LYON, 24 juillet 2017 (AFP) – Les quelque 140 salariés de la filiale française du groupe américain de prêt-à-porter BCBG Max Azria s’inquiètent d’une possible suppression de leurs emplois, aucune offre ferme de reprise n’ayant été déposée depuis le placement de la société en redressement judiciaire.

« Les administrateurs ont beau faire de la pub dans tout le Journal du Textile ou ailleurs, il n’y a pas de financiers. C’est comme sur les cas de Mim, La Halle, Tati… Il n’y a pas de groupes financiers qui veuillent investir de l’argent dans le textile », s’alarme Stéphanie Vénitien, secrétaire du comité d’entreprise et représentante des salariés de la filiale française, basée à Mercurol (Drôme).

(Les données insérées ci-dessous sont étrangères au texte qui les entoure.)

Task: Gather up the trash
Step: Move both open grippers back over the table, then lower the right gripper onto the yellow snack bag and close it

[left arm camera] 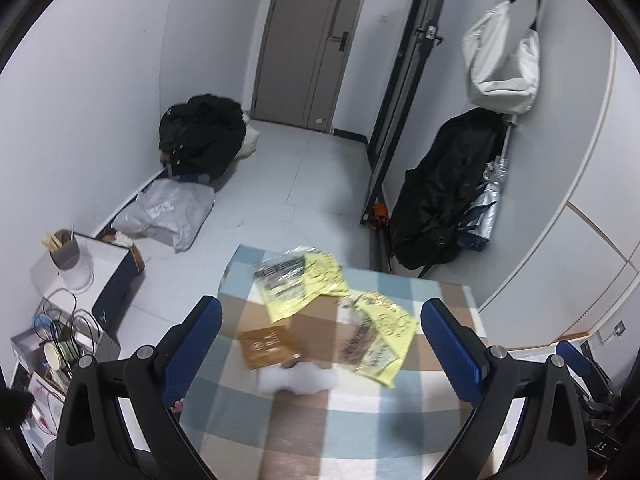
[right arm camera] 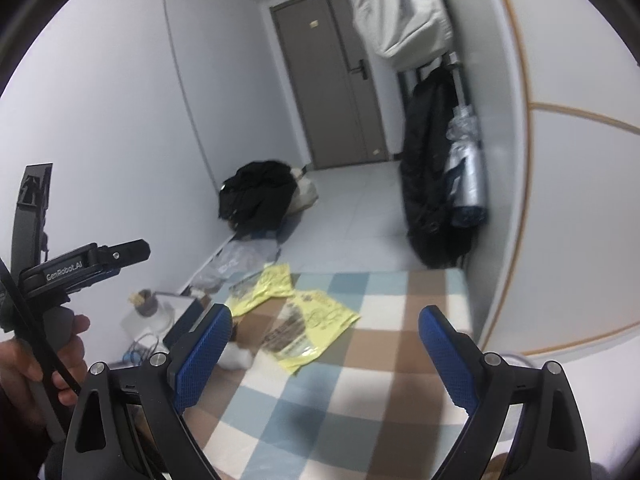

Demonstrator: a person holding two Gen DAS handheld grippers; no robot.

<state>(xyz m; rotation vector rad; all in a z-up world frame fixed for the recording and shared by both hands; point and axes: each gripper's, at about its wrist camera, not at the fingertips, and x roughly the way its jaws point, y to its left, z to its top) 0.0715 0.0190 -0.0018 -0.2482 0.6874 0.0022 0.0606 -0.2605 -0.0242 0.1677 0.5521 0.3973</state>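
Observation:
Trash lies on a checked tablecloth (left arm camera: pixel 360 420): two yellow snack wrappers (left arm camera: pixel 304 284) (left arm camera: pixel 380 336), a brown flat packet (left arm camera: pixel 266 346) and a crumpled white tissue (left arm camera: pixel 300 378). My left gripper (left arm camera: pixel 320 320) is open and empty, held above the table with the trash between its fingers in view. My right gripper (right arm camera: pixel 324 328) is open and empty above the cloth (right arm camera: pixel 360 380), nearer than the wrappers (right arm camera: pixel 316 320) (right arm camera: pixel 264 286) and the tissue (right arm camera: pixel 236 356). The left gripper's body (right arm camera: pixel 80 264) shows in a hand at the left of the right wrist view.
Left of the table stands a box with a cup of sticks (left arm camera: pixel 66 252) and cables (left arm camera: pixel 60 320). A grey plastic bag (left arm camera: pixel 168 212) and black clothes (left arm camera: pixel 200 132) lie on the floor. A black coat (left arm camera: pixel 440 200) hangs by the right wall. A door (left arm camera: pixel 312 40) is at the far end.

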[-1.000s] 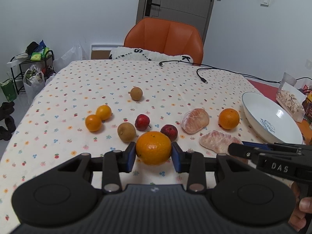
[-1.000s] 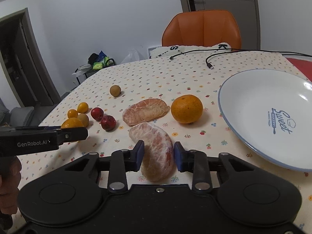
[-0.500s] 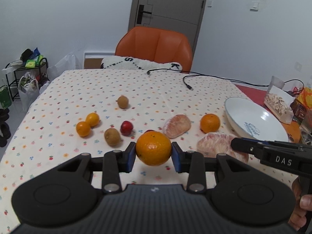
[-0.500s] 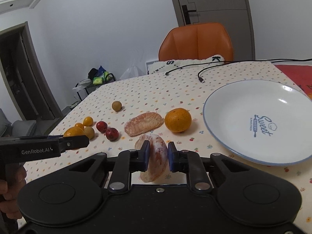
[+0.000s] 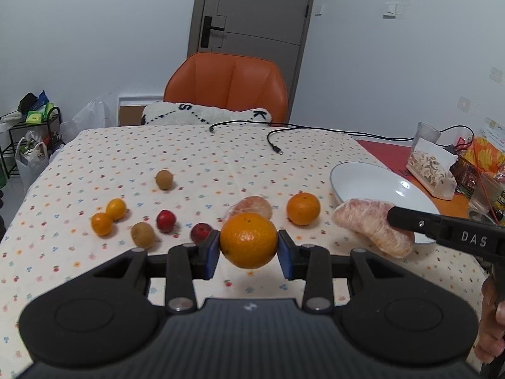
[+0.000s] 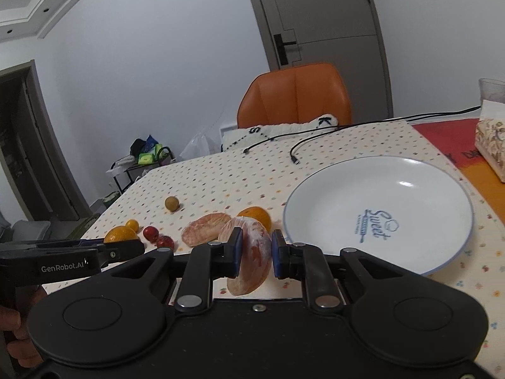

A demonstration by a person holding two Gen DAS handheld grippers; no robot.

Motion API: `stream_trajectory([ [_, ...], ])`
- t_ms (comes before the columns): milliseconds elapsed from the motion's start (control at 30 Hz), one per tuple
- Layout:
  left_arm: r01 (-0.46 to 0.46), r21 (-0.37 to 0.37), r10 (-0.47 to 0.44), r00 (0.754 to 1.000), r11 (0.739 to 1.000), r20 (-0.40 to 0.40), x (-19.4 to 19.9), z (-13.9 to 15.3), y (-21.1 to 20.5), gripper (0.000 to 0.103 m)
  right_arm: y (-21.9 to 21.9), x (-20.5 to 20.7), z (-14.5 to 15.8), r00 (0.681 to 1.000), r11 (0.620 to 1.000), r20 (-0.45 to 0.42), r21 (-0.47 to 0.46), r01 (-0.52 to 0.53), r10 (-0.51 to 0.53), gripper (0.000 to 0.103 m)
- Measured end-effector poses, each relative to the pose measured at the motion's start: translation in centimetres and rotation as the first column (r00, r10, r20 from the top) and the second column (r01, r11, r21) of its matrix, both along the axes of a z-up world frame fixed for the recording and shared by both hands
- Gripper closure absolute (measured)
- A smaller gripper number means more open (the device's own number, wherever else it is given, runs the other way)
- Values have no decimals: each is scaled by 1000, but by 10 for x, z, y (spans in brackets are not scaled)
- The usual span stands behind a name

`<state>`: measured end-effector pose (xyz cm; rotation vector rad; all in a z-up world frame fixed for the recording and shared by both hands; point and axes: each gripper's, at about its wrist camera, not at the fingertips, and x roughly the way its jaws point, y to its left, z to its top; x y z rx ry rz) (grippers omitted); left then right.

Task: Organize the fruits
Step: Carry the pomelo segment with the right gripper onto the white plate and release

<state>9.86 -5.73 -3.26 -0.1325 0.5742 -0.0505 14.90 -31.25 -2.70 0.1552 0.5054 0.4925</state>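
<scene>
The right gripper (image 6: pixel 255 254) is clamping a peeled segment (image 6: pixel 251 259), its long axis running up-down between the jaws. The plate (image 6: pixel 442 262) is lying right of it in frame, nearer this hand. The left gripper (image 5: pixel 248 249) is pinching an orange (image 5: pixel 248 240) at lower centre.

An orange chair (image 5: pixel 225 87) is standing at the table's far edge, with a grey door (image 5: pixel 255 12) closing off the pale wall (image 5: pixel 94 31) behind it. A black wire rack (image 5: pixel 30 132) is sitting on the floor off the table's far left corner, and a dark doorway (image 6: pixel 19 145) is opening further left.
</scene>
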Motion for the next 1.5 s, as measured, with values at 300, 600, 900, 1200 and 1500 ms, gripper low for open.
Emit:
stream_trajectory([
  [300,35,7,-35,999,999,6,9,1,-18,66,-31,4,3,997,997,17,23,76,-76,86],
  [600,65,13,-65,998,998,2,23,-1,-33,66,-54,12,0,988,988,18,29,150,-150,86],
  [900,109,26,-109,994,994,7,43,0,-56,66,-75,23,-4,976,976,17,25,216,-217,86],
  [1200,148,38,-148,989,988,-4,63,-3,-79,66,-90,37,-11,964,965,14,12,264,-264,86],
  [1500,178,62,-178,984,982,-18,84,-6,-99,66,-101,54,-17,948,948,23,6,317,-317,86],
])
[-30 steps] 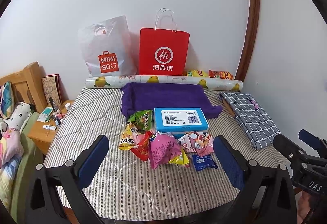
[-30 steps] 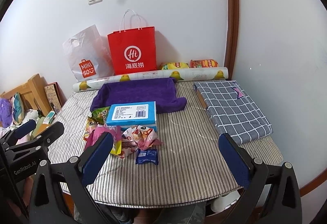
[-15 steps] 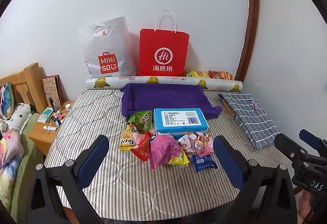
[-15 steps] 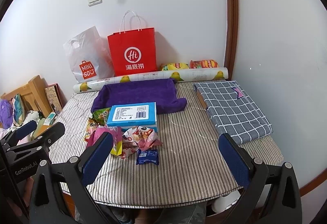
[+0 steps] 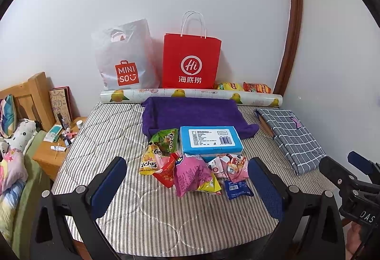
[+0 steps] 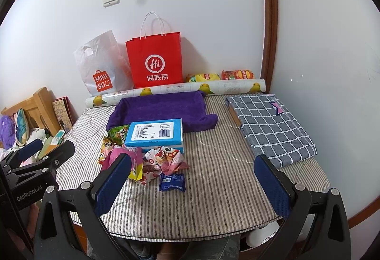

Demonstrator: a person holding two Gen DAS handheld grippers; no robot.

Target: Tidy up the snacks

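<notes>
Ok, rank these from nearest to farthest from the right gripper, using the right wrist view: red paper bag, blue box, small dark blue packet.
From the right gripper:
1. Small dark blue packet, just ahead, left of centre.
2. Blue box, mid-table, behind the snack pile.
3. Red paper bag, against the back wall.

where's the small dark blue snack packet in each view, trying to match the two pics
Left wrist view: the small dark blue snack packet lies at the near right edge of the snack pile, just inside the right finger of the left gripper.
Right wrist view: the packet sits left of centre, nearest the camera in the pile.
Shared landmark: the light blue box, directly behind the pile in both.
</notes>
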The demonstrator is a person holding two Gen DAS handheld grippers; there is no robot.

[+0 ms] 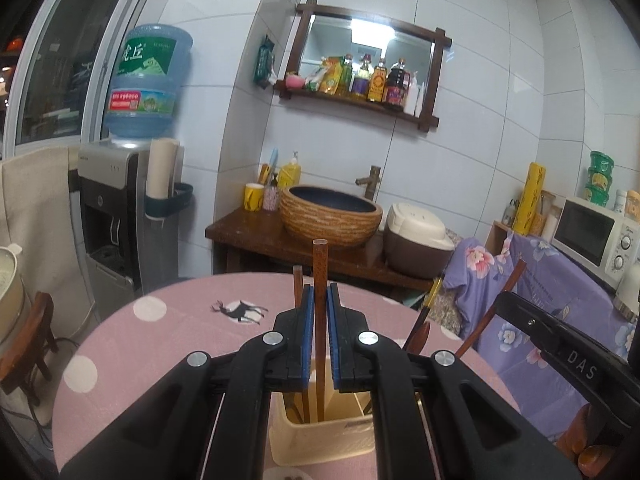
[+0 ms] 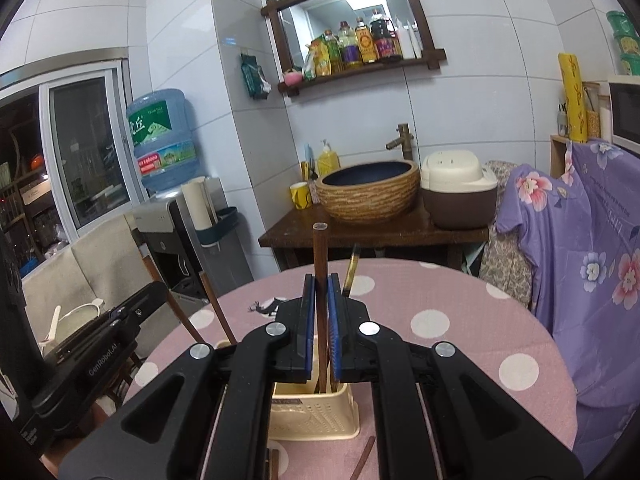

BCBG Max Azria France, qui compte 11 magasins et emploie 138 personnes, a été placé en redressement judiciaire le 8 mars par le tribunal de commerce de Romans (Drôme).

Ses difficultés sont la conséquence du dépôt de bilan de sa maison-mère américaine.

Le groupe BCBG, fondé en 1989 par le créateur tunisien Max Azria et désormais détenu par la firme d’investissement Guggenheim Partners, a fait l’objet d’une procédure de type « chapter 11 » (permettant la poursuite de l’activité après un dépôt de bilan)aux Etats-Unis, rappelle Mme Vénitien.

« Au début de l’année, nous avons reçu une lettre de notre actionnaire annonçant mettre fin à son soutien financier », explique-t-elle.

Selon elle, « il n’y a pas d’offre recevable » pour la filiale française, qui gère également une douzaine de magasins européens. « Une offre sort du lot, celle des dirigeants actuels de la société, qui voudraient créer une nouvelle marque, mais le financement n’est pas là », assure-t-elle.

La période d’observation a été prolongée jusqu’au 1er septembre pour permettre l’éventuel dépôt d’une offre ferme de reprise. L’audience de mise en liquidation judiciaire est prévue le 6 septembre.